Many in the HPC research community are starting to work on “exascale” these days — the ability to do 10^18 floating point operations per second. Exascale is such a difficult problem that it will require new technologies in many different areas before it can become a reality. Case in point is this entry at Inside HPC today entitled, “InfiniBand Charts Course to Exascale“.
It cites The Exascale Report and a blog entry by Lloyd Dickman at the IBTA about their course going forward. It’s a good read — Lloyd’s a smart, thoughtful guy.
That being said, there’s a key piece missing from the discussion: the (networking) software. More specifically: the current OpenFabrics Verbs API abstractions are (probably) unsuitable for exascale, a fact that Fab Tillier (Microsoft) and I presented at the OpenFabrics workshop in Sonoma last year (1up, 2up).
There are two (indirect) notable takeaways from our slides:
- If you look at the last slide, our list of networking API requirements doesn’t look much like the current verbs API. Advancements will need to be made in OpenFabrics networking hardware and the corresponding software API stack.
- “OpenFabrics hardware” is actually a fairly wide class of networking gear these days — it also includes multiple forms of Ethernet. Hence, improvements towards Exascale in the OpenFabrics networking APIs will also benefit Ethernet (!).
Taking an intuitive leap from those points: getting to Exascale might be about things like increasing network bandwidth and decreasing network latency.
…but it might not. There’s still a lot of guesses about how exascale will actually turn out; there’s still a lot that we don’t know. Lloyd’s analysis of the trends is quite good, but my whacky thought is: what if exascale doesn’t follow the trends?
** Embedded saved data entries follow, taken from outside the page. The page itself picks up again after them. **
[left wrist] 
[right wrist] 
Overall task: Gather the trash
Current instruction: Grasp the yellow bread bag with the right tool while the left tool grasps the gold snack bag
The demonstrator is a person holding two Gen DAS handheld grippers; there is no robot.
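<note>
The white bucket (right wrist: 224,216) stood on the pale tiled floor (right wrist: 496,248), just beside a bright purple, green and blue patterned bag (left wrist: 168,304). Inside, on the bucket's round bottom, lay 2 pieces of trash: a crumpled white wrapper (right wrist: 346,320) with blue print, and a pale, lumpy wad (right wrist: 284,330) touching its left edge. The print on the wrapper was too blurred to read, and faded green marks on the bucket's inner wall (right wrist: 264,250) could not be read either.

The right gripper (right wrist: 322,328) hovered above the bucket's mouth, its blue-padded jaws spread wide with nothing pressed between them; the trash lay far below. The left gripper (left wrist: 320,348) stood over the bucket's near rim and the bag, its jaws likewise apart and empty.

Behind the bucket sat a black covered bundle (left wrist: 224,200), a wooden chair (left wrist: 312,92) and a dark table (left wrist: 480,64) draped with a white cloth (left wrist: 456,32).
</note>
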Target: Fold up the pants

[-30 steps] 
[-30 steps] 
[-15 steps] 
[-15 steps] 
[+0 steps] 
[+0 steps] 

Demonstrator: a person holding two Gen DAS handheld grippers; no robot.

For example, it’s possible that exascale will be realized via a truckload of low-power processors (e.g., the Intel Atom, or something that evolves from it) connected via local networking only (e.g., groups of 8 son-of-Atoms share a networking adapter on a n-dimensional networking grid). This could keep power requirements for the processors and networking nice and low. In this case, 100+Gbps networking might not be necessary.
And — holy schnikies — that might even work with 1 or 10Gbps Ethernet…!
Is that scenario going to happen? Who knows? (I don’t!) It’s pretty far-fetched, but it’s not outside the realm of possibility. But just for fun, consider the devil’s advocate position: if we have to invent 20 new technologies for exascale, if we don’t have to invent new networking hardware, that would reduce the complexity a bit, and generally be a Good Thing.
Regardless of what networking hardware is used in exascale, I think the networking software will need some revamping, per the points that Fab and I discussed in our slides. Writing software for multiple cores is hard; writing petascale-quality software is even harder. Writing exascale software (with today’s software technology) is likely darn near impossible. Software — on many different levels — will need to evolve.
I don’t know where the road to exascale will take us. But it sure will be fun to follow it and see!
(NOTE: Fab+my slides don’t seem to appear on the Sonoma 2010 workshop web site for some reason, so I cached them here on this blog entry — I’ll ping the Sonoma organizers about it…)
(UPDATE: Added a credit and link to The Exascale Report)